You are viewing a plain text version of this content. The canonical link for it is here.

Posted to common-user@hadoop.apache.org by Chih-Hsien Wu <ch...@gmail.com> on 2013/11/25 15:52:42 UTC

Relationship between heap sizes and mapred.child.java.opt configuration

I'm learning about Hadoop configuration. What is the connection between the
datanode/ tasktracker heap sizes and the "mapre.child.java.opts"?  Does one
have to be exceeded to another?

Re: Relationship between heap sizes and mapred.child.java.opt configuration

Posted by Adam Kawa <ka...@gmail.com>.

> Thanks for the reply. So what is the purpose of heap sizes for
> tasktrackers and datanodes then?
>

TaskTrackers and DataNodes are long-living daemons (written in Java)
running on slave nodes in separate JVMs. I usually give at least 1GB to
each of them in production clusters.

> In other words, if I want to speed up the map/reducing cycle, can I just
> minimize the heap size and maximize the "mapred.child.java.opts?" or will
> the minimizing heap sizes causing out of memory exception?
>

The higher memory in mapred.child.java.opts is, the less frequently your
tasks are spilling key-value pairs to disks (so they are a bit efficient -
read also about configuration property called "io.sort.mb"). However, the
higher memory in mapred.child.java.opts is, the fewer tasks you can run on
your slave node. It is a some kind of trade-off.

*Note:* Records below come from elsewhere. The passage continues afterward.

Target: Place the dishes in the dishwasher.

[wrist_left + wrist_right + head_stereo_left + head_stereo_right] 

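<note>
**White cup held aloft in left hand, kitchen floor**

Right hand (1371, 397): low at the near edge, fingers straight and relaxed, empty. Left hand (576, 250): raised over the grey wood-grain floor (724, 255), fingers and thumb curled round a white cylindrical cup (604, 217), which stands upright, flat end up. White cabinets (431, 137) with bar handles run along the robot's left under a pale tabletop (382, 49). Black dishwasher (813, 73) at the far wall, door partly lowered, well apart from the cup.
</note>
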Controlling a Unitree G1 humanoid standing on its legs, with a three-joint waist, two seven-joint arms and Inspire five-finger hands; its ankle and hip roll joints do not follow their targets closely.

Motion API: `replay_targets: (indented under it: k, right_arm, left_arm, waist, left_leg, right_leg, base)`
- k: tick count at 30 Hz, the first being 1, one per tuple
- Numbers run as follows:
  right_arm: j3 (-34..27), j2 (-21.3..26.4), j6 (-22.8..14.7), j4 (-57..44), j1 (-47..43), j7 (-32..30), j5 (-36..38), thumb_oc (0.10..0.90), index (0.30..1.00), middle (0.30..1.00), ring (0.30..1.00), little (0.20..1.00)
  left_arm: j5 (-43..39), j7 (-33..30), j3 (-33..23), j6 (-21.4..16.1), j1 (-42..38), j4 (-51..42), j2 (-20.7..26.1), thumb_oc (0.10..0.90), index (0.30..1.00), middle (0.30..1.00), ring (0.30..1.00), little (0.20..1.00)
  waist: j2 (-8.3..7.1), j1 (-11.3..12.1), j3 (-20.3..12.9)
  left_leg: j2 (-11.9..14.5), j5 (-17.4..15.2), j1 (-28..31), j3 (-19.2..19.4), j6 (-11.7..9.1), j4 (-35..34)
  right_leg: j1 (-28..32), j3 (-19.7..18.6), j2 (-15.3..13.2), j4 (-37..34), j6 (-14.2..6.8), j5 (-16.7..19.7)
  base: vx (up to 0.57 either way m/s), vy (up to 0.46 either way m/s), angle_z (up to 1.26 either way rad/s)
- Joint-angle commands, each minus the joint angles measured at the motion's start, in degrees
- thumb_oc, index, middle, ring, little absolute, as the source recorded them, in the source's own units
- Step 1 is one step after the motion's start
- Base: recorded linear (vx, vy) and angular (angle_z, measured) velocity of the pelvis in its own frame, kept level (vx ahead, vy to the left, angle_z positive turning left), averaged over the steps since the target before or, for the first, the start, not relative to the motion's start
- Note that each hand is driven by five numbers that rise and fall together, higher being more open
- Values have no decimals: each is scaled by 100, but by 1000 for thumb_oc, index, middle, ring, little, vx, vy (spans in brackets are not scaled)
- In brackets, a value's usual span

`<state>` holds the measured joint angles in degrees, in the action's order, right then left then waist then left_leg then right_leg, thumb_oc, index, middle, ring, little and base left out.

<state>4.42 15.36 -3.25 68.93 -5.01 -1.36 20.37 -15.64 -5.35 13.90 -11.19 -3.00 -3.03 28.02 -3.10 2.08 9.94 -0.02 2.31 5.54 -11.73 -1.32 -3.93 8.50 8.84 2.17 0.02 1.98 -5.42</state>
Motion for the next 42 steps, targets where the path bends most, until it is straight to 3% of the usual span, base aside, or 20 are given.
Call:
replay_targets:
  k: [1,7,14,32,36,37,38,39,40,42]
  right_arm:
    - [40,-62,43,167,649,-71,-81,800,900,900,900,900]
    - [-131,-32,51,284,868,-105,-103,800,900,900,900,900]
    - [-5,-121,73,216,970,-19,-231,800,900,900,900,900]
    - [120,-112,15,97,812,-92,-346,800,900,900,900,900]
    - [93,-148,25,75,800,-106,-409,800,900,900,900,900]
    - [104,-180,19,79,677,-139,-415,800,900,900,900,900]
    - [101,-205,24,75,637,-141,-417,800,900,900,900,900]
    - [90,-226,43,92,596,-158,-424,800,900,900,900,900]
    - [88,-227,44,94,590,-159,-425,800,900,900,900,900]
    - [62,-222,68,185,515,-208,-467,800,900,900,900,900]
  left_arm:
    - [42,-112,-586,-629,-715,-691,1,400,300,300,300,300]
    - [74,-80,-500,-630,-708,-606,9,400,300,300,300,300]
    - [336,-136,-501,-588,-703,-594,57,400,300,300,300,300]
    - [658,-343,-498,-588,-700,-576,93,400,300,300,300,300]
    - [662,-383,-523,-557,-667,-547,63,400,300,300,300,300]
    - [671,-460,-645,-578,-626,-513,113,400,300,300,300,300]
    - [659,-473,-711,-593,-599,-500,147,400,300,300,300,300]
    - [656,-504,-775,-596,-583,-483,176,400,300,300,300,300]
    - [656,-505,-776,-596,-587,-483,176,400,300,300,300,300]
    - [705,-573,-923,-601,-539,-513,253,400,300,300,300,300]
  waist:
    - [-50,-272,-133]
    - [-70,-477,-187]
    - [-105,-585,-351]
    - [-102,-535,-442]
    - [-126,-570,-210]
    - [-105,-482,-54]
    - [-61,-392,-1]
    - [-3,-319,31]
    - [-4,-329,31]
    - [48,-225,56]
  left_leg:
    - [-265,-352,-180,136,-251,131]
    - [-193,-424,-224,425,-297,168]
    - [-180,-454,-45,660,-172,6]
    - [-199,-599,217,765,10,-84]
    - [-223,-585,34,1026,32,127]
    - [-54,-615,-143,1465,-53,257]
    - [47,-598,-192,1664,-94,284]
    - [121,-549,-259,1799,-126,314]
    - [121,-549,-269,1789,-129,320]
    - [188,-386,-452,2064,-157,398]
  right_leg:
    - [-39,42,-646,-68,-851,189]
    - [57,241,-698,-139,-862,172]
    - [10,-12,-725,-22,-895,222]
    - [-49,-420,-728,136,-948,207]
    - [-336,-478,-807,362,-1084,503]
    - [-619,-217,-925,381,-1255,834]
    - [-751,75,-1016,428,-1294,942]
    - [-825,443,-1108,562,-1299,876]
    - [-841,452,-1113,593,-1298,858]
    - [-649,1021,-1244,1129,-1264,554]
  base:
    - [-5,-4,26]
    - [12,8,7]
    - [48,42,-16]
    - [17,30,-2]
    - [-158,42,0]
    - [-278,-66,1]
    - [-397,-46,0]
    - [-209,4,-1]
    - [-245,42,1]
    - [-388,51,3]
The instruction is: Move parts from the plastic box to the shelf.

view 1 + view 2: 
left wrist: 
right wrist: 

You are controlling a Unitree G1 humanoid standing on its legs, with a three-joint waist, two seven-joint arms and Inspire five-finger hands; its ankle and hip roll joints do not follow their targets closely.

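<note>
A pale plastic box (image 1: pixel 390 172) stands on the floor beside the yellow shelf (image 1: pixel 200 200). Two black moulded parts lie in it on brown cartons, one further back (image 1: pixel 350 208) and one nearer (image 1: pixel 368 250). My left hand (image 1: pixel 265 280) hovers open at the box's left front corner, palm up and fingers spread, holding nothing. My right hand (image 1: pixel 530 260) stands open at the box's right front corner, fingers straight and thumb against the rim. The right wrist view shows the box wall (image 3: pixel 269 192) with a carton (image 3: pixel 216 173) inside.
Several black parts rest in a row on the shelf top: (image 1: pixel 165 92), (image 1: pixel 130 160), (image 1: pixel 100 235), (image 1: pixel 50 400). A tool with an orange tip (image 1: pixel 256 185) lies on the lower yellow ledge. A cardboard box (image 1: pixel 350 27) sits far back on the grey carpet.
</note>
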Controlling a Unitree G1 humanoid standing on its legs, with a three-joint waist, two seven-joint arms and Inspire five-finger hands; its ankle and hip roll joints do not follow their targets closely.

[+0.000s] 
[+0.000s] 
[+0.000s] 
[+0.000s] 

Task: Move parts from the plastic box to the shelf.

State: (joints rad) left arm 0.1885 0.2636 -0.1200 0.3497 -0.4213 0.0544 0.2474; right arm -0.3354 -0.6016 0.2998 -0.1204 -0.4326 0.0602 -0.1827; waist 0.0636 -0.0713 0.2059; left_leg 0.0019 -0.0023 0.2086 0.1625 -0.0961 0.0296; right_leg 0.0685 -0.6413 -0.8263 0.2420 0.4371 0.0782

If you do not tune "mapred.child.java.opts" correctly, then you might get
Out-Of-Memory error (if your job consumes more memory than
mapred.child.java.opts allows). If you run too many tasks on your slave
node, and you exceeded the amount of physical memory available in a node,
then

1) you can start swapping (in Hadoop, heavy swapping usually means that
node is super slow and it often becomes considered "dead"),
2) or the kernel Out-Of-Memory Killer can start killing your TaskTrackers
and tasks started by it.

You can read about issues with swapping and OOM killer on my blog post:
http://hakunamapdata.com/two-memory-related-issues-on-the-apache-hadoop-cluster/

>
>
> On Mon, Nov 25, 2013 at 10:02 AM, Kai Voigt <k...@123.org> wrote:
>
>> mapred.child.java.opts are referring to the settings for the JVMs spawned
>> by the TaskTracker. This JVMs will actually run the tasks (mappers and
>> reducers)
>>
>> The heap sizes for TaskTrackers and DataNodes are unrelated to those.
>> They run in their own JVMs each.
>>
>> Kai
>>
>> Am 25.11.2013 um 15:52 schrieb Chih-Hsien Wu <ch...@gmail.com>:
>>
>> I'm learning about Hadoop configuration. What is the connection between
>> the datanode/ tasktracker heap sizes and the "mapre.child.java.opts"?  Does
>> one have to be exceeded to another?
>>
>>
>>   ------------------------------
>> *Kai Voigt* Am Germaniahafen 1 k@123.org
>>  24143 Kiel +49 160 96683050
>>  Germany @KaiVoigt
>>
>>
>

Re: Relationship between heap sizes and mapred.child.java.opt configuration

Posted by Adam Kawa <ka...@gmail.com>.

> Thanks for the reply. So what is the purpose of heap sizes for
> tasktrackers and datanodes then?
>

TaskTrackers and DataNodes are long-living daemons (written in Java)
running on slave nodes in separate JVMs. I usually give at least 1GB to
each of them in production clusters.

> In other words, if I want to speed up the map/reducing cycle, can I just
> minimize the heap size and maximize the "mapred.child.java.opts?" or will
> the minimizing heap sizes causing out of memory exception?
>

The higher memory in mapred.child.java.opts is, the less frequently your
tasks are spilling key-value pairs to disks (so they are a bit efficient -
read also about configuration property called "io.sort.mb"). However, the
higher memory in mapred.child.java.opts is, the fewer tasks you can run on
your slave node. It is a some kind of trade-off.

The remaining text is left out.